I think the orange pilling of businesses and consumers isn't all it's cracked up to be. Most people simply don't care, and the honest truth is that they probably never will, and that's ok. We've found it's far easier to Oshi pill first, then work towards the orange pill over time.
reply
I agree 100% because Oshi will directly incentivize them, bitcoin will be hard to sway them at first but Oshi is something more direct
reply
How has your vision for Oshi changed over the last year?
reply
Great question.
While the overall vision is about the same, the steps we've taken, or the steps we thought we'd be taking, have dramatically changed. Product, customer, and business development has been an ever-changing and very wild ride.
We used to think that step 1 for businesses was all about simply accepting it, and step 1 for consumers was to simply learn how to spend it. Wrong. While many of us can make that first step (or several steps) and take it in stride, many businesses and consumers see that step as almost insurmountable.
We stopped trying to orange pill everyone and focused on oshi pilling people. We could do so much more for bitcoin and our vision by building a great product people of all backgrounds could use. Meeting the business and consumer where they are instead of meeting them where we'd like them to be. This is how we win.
reply
Well done. Keep spreading the 🍊 πŸ’Š around your community and I think every single one of us need to do it in ours too.
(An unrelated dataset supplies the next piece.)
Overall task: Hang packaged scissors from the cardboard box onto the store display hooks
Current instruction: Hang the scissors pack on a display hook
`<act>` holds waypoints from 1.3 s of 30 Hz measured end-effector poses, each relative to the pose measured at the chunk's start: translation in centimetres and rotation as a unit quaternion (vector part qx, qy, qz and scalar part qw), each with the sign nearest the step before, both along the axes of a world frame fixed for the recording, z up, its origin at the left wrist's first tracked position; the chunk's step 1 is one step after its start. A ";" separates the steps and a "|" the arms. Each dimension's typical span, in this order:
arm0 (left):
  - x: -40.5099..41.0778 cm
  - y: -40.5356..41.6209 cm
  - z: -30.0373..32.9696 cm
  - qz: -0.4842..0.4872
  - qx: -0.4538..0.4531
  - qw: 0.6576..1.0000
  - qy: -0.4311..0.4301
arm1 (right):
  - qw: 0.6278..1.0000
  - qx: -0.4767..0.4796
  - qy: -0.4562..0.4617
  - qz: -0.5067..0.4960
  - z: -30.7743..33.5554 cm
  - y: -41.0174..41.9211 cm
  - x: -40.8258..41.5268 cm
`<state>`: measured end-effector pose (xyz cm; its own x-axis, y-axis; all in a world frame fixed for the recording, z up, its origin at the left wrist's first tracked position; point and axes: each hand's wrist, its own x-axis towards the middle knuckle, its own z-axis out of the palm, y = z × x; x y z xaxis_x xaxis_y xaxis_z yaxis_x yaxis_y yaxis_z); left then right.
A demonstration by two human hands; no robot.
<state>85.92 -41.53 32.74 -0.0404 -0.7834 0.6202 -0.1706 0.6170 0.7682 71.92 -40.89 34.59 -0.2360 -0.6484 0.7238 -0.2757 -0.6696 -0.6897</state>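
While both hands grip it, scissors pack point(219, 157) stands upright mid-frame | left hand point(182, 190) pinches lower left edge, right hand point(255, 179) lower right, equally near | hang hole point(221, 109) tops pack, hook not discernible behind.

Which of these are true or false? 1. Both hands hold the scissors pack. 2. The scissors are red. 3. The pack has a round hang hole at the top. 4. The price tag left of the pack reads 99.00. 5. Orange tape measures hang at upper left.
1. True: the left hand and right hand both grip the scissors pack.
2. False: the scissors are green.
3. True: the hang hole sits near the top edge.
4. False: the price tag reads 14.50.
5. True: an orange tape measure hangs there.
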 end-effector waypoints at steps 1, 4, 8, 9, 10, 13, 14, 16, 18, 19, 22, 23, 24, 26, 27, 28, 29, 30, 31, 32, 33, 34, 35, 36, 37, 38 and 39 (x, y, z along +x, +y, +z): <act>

I think the "-Bitcoin rewards" topic is the best one for our job. ✌️😎
reply
Thank you! We think bitcoin rewards will be the entry point to the bitcoin rabbit hole for most people. Fortunately, our platform is built from the ground up with hyperbitcoinization in mind, so although we're widening the funnel, the endpoint for our user journey is actively participating in the bitcoin circular economy.
One step at a time :)
reply
Is there anything specific that comes to mind that gets most business owners on board when oshi pilling them?
reply
  1. Bring you more customers
  2. Supercharge whatever rewards/incentive program you're already running with Bitcoin instead
  3. Take bitcoin for a test spin, risk free
  4. First step to future-proof your business
Note I really don't talk much about the 21M cap, store of value, inflation hedge, lower payment processing fees, or that bitcoin is the thermodynamic bridge between the digital and physical realms ;)
They generally don't care. Love the businesses who do care about these things, but we need to be honest with ourselves - they don't care and won't care until they get started and dive into the rabbit hole themselves.
reply
Thank you for the answer, this was super helpful!
reply
Cuando oshi global expansion? Idk the regulatory hurdles but feels like some countries payment processing will be harder than the USA so Oshi will be more beneficial to them
reply
Definitely.
We're working on that. It's mainly a frontend update for us. We'll be rolling that out as soon as possible so we can help businesses globally!
reply
for business who are interested in fiat, do you have on/off ramp (BTC/Fiat) for them ?
reply
You bet.
First off, we are not a payment provider/processor. We leave that up to companies like Strike, Bitcoin Beach Wallet, IBEX, OpenNode, and more, OR open source software such as BTCPay server.
So businesses interested in Oshi can always promote their products and offer bitcoin rewards, while still receiving fiat on the backend if they'd like. This is a great first step.